Dataflow components in Task Parallel Library
Sometimes you have components, structures, or techniques you stumble upon during your work, which are gems. These are the techniques that are not used daily by all developers, but for you, in your position, can save you a lot of time. I have found such a gem which is helpful in my current position.
This gem is called Dataflow components and all its components and features form the TPL (Task Parallel Library). With these components, you can create different multi-threaded parallel processes that can communicate with each other through in-process messaging. These different processes can be formed inside "so-called" blocks and within these blocks you do parallel processing.
How does this programming model work and what are blocks?
You have 3 types of blocks. Source, Target, and Propagator blocks. The names already tell you what they are used for. Source block acts as a source of data and can be read from. A target block acts as a data receiver and can be written to. A propagator block acts as both a source block and a target block and can be read from and written to.
Together they can be linked to form a pipeline in which you can process your data.
Here is a small example of a BufferBlock, a source block based on the FIFO principle.

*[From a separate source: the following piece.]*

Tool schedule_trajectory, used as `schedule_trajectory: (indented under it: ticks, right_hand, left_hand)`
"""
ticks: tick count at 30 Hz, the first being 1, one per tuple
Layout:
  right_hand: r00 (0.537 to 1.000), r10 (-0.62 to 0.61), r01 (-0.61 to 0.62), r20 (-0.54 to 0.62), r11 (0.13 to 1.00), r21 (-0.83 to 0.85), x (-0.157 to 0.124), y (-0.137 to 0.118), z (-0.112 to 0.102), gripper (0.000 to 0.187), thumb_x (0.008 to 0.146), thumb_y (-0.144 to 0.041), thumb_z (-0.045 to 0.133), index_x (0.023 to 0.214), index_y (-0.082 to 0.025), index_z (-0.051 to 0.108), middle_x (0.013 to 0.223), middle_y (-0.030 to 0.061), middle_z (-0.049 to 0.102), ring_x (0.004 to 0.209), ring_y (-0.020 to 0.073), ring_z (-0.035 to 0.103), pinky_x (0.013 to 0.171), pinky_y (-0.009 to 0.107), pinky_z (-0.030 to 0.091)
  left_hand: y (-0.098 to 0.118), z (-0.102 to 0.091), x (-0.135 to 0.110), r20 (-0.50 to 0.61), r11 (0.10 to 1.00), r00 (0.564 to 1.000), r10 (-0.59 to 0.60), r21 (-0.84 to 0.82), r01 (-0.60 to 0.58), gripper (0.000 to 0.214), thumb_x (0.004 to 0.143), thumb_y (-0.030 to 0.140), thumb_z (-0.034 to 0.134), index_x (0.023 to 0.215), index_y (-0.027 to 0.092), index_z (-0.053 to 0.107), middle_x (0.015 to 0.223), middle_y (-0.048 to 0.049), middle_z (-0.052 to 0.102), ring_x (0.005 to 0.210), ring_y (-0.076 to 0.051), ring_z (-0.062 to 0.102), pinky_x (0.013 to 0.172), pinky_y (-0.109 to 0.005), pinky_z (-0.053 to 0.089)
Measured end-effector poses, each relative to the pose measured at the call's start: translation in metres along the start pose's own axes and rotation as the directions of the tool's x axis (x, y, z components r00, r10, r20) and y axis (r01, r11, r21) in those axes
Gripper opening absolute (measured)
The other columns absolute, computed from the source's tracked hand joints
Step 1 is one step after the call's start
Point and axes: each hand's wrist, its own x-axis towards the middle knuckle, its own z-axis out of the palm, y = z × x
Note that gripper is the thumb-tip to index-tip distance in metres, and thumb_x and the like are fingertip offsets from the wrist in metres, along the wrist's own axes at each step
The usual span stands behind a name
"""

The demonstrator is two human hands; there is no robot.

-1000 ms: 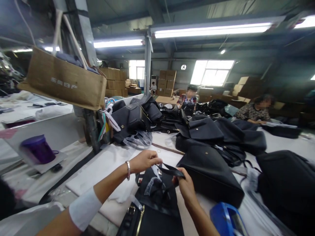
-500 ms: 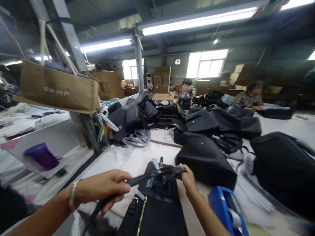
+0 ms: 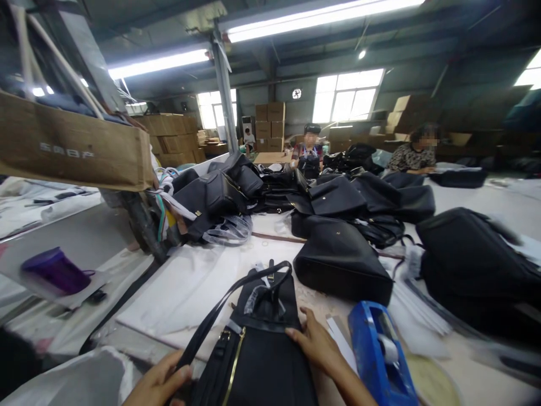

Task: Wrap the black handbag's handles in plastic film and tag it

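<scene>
A black backpack (image 3: 270, 361) with a gold zipper and a buckled side strap lies in front of me on the white-covered table. Its long black shoulder strap (image 3: 220, 304) arches up over the left side and loops near the top. At the bag's lower left, my left hand (image 3: 158, 380) is closed round the lower end of that strap; part of the hand is cut off by the frame. Against the bag's right edge rests my right hand (image 3: 319, 344), thumb on the leather and fingers apart. Clear plastic wrap (image 3: 252, 299) covers fittings near the bag's top.
A blue tape dispenser (image 3: 376, 349) stands right of my right hand. Behind it lies another black bag (image 3: 342, 259), with more black bags piled beyond. A purple container (image 3: 57, 270) is at left, under a hanging brown bag (image 3: 76, 141). Other people sit across the table.
My right hand has let go of the strap and come down to the bag's right edge. My left hand has moved down and left along the strap. The view has shifted.
</scene>
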Motion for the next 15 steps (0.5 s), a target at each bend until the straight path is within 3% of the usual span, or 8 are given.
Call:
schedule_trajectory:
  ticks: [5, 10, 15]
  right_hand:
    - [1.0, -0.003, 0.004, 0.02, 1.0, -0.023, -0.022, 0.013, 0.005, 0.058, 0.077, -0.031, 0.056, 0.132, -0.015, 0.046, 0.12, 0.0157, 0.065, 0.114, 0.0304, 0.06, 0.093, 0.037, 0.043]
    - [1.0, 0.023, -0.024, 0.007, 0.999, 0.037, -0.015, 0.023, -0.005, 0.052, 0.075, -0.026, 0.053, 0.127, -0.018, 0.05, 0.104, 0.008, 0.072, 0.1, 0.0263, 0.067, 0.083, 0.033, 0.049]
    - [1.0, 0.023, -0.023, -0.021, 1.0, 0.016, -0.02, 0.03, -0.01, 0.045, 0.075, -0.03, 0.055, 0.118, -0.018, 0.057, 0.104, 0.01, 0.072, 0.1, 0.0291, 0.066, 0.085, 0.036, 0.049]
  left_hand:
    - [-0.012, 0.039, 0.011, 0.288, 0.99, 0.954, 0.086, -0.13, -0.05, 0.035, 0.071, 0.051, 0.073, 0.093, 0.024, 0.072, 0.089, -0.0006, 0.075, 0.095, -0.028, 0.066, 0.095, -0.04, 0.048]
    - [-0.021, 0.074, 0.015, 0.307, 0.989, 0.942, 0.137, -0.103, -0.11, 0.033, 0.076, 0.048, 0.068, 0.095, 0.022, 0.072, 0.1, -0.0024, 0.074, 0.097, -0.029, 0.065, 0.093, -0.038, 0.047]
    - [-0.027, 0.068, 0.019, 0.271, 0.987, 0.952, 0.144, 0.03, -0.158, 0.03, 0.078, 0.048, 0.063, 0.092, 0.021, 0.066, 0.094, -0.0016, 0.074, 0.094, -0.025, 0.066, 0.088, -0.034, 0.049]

public class DataFlowExample
{
public BufferBlock<int> BufferBlock { get; }
public DataFlowExample()
{
BufferBlock = new BufferBlock<int>();
}
public async Task BuildUpBufferAsync()
{
// Post several messages to the block.
for (var i = 0; i < 30; i++)
{
BufferBlock.Post(i);
Console.WriteLine("add number");
await Task.Delay(500);
}
}
}
private static void Main(string[] args)
{
var dataFlow = new DataFlowExample();
//execute build up buffer async
_ = Task.Run(dataFlow.BuildUpBufferAsync);
//consume buffer async
_ = Task.Run(async () =>
{
while (await dataFlow.BufferBlock.OutputAvailableAsync())
{
var number = await dataFlow.BufferBlock.ReceiveAsync();
Console.WriteLine($"received number: {number}");
await Task.Delay(500);
}
});
Console.ReadKey();
}
What happens is that, inside a separate Task all data is being stored inside the BufferBlock. Meanwhile, we start another Task which is reading from the same BufferBlock while data is also being added.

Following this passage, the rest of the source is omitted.